## ACTIVITY
Please set down the data again exactly, minus the pictures.

## RECORDS SUPPLIED
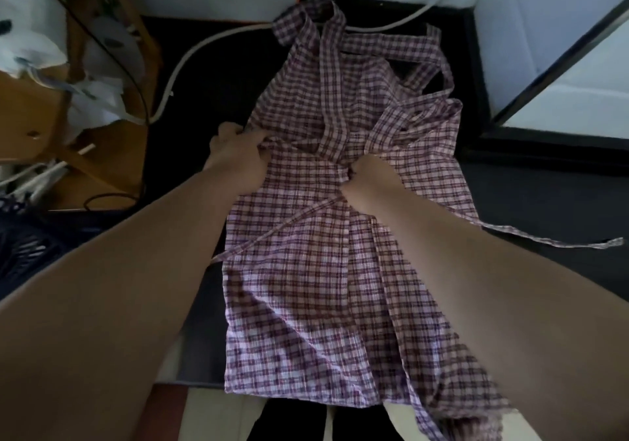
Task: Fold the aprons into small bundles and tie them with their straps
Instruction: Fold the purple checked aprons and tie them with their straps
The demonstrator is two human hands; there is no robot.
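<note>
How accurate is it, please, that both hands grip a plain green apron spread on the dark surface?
Only the fabric is wrong: the head view shows a purple-and-white checked apron. The left hand and right hand do grip it on the dark surface.

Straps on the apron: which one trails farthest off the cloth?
The thin strap on the right, stretched out sideways across the dark surface. The rest lie mostly on the checked apron itself.
</note>
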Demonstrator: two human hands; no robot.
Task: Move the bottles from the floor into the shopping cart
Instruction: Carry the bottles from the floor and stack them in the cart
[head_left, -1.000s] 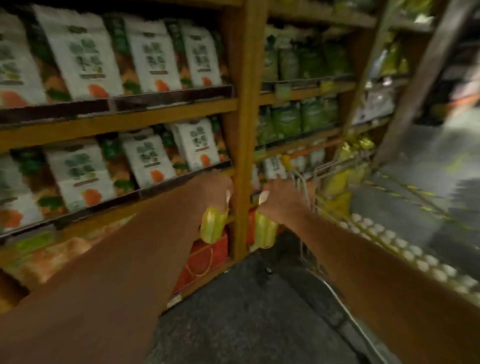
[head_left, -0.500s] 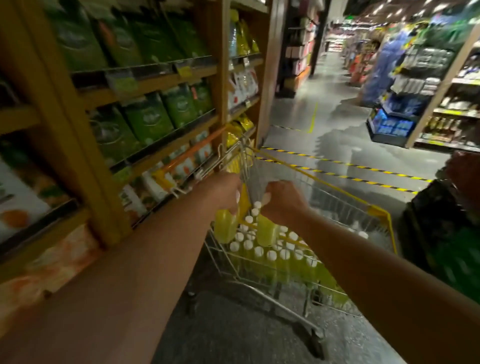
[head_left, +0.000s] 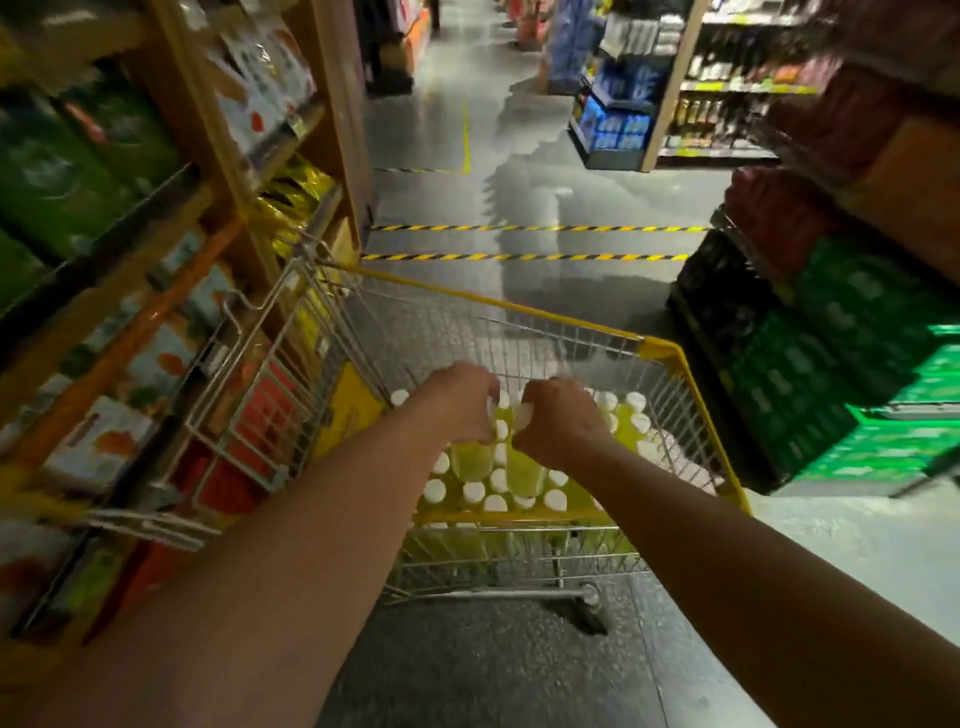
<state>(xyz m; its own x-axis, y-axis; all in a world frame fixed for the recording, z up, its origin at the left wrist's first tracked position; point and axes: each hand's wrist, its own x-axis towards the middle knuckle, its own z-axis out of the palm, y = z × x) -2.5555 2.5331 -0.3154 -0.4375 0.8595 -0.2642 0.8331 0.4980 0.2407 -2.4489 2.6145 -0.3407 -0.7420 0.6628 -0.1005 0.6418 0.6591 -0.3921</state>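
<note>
Head view, looking down a store aisle.

- Left hand (head_left: 457, 402): fingers curled round the top of a yellow-green plastic bottle with a white cap (head_left: 470, 460). The bottle hangs upright below the fist, and a bit of white cap shows between the fingers.
- Right hand (head_left: 563, 423): fingers curled the same way round the top of a second yellow-green bottle (head_left: 524, 475), which also hangs upright. The two fists are just beside each other and not touching.
- Both held bottles are inside the outline of the wire shopping cart with a yellow rim (head_left: 670, 353), above its load. I cannot tell whether their bases touch the bottles below.
- Cart load: many white-capped yellow-green bottles (head_left: 474, 491) stand upright and packed close in the basket. They fill the near part and run toward the right wall. More of the yellow-green liquid shows through the near wire wall.
- The cart stands on the dark grey speckled floor (head_left: 519, 665), with one wheel visible at near right. Its left side is close to the wooden shelving (head_left: 337, 130), which holds boxed and bagged goods that are blurred.
- Far of the cart, two yellow-and-black striped lines (head_left: 519, 228) cross the aisle.
- Right of the cart, a stack of green crates (head_left: 857, 395) sits on the floor.
- No bottles are visible on the floor in this view.
</note>
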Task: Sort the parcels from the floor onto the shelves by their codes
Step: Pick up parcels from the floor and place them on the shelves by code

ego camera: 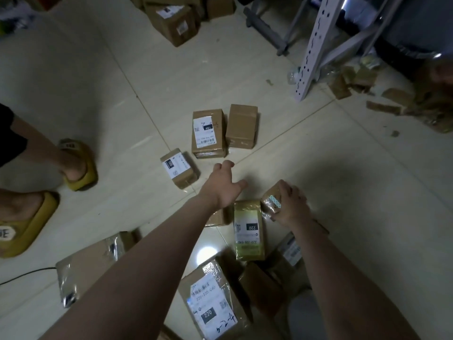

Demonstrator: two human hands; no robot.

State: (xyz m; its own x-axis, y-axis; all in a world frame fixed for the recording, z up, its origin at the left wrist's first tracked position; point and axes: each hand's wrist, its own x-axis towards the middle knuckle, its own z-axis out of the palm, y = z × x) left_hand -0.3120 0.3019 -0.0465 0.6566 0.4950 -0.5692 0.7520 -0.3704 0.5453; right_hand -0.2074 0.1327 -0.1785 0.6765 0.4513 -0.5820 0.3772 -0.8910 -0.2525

## RESPONSE AREA
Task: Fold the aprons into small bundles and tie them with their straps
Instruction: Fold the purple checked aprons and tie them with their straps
The demonstrator is two human hands; there is no robot.
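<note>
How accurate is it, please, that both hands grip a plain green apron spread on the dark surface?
Only the fabric is wrong: the head view shows a purple-and-white checked apron. The left hand and right hand do grip it on the dark surface.

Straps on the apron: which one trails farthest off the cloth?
The thin strap on the right, stretched out sideways across the dark surface. The rest lie mostly on the checked apron itself.
</note>
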Demonstrator: two human hands; no robot.
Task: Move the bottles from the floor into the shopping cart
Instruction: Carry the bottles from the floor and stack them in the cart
[head_left, -1.000s] 
[head_left, -0.500s] 
[head_left, +0.000s] 
<state>(xyz m; its own x-axis, y-axis; all in a world frame fixed for the recording, z up, its origin at the left wrist's first tracked position; point and axes: each hand's wrist, its own x-axis towards the middle knuckle, its own z-axis out of the palm, y = z × x) -2.5555 2.5331 -0.3154 -0.4375 0.8595 -0.2642 0.8331 0.4980 0.2407 -2.4489 2.6145 -0.3407 -0.7420 0.6628 -0.1005 0.6418 0.6591 -0.3921</state>
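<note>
Head view, looking down a store aisle.

- Left hand (head_left: 457, 402): fingers curled round the top of a yellow-green plastic bottle with a white cap (head_left: 470, 460). The bottle hangs upright below the fist, and a bit of white cap shows between the fingers.
- Right hand (head_left: 563, 423): fingers curled the same way round the top of a second yellow-green bottle (head_left: 524, 475), which also hangs upright. The two fists are just beside each other and not touching.
- Both held bottles are inside the outline of the wire shopping cart with a yellow rim (head_left: 670, 353), above its load. I cannot tell whether their bases touch the bottles below.
- Cart load: many white-capped yellow-green bottles (head_left: 474, 491) stand upright and packed close in the basket. They fill the near part and run toward the right wall. More of the yellow-green liquid shows through the near wire wall.
- The cart stands on the dark grey speckled floor (head_left: 519, 665), with one wheel visible at near right. Its left side is close to the wooden shelving (head_left: 337, 130), which holds boxed and bagged goods that are blurred.
- Far of the cart, two yellow-and-black striped lines (head_left: 519, 228) cross the aisle.
- Right of the cart, a stack of green crates (head_left: 857, 395) sits on the floor.
- No bottles are visible on the floor in this view.
</note>
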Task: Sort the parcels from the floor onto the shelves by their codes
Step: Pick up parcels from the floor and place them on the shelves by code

ego camera: 

Demonstrator: two human hands; no robot.

State: (xyz m; its own x-axis, y-axis; all in a world frame fixed for the recording, z up, its origin at the left wrist's first tracked position; point and axes: each hand's wrist, its own x-axis towards the middle knuckle, its own z-axis out of the palm, y = z × x) left_hand -0.3120 0.3019 -0.0465 0.6566 0.4950 -0.5692 0.7520 -0.3704 0.5453; right_hand -0.2074 0.1327 -0.1785 0.6765 0.4513 -0.5820 0.3772 -0.8910 -0.2525

The required output has now been supplied.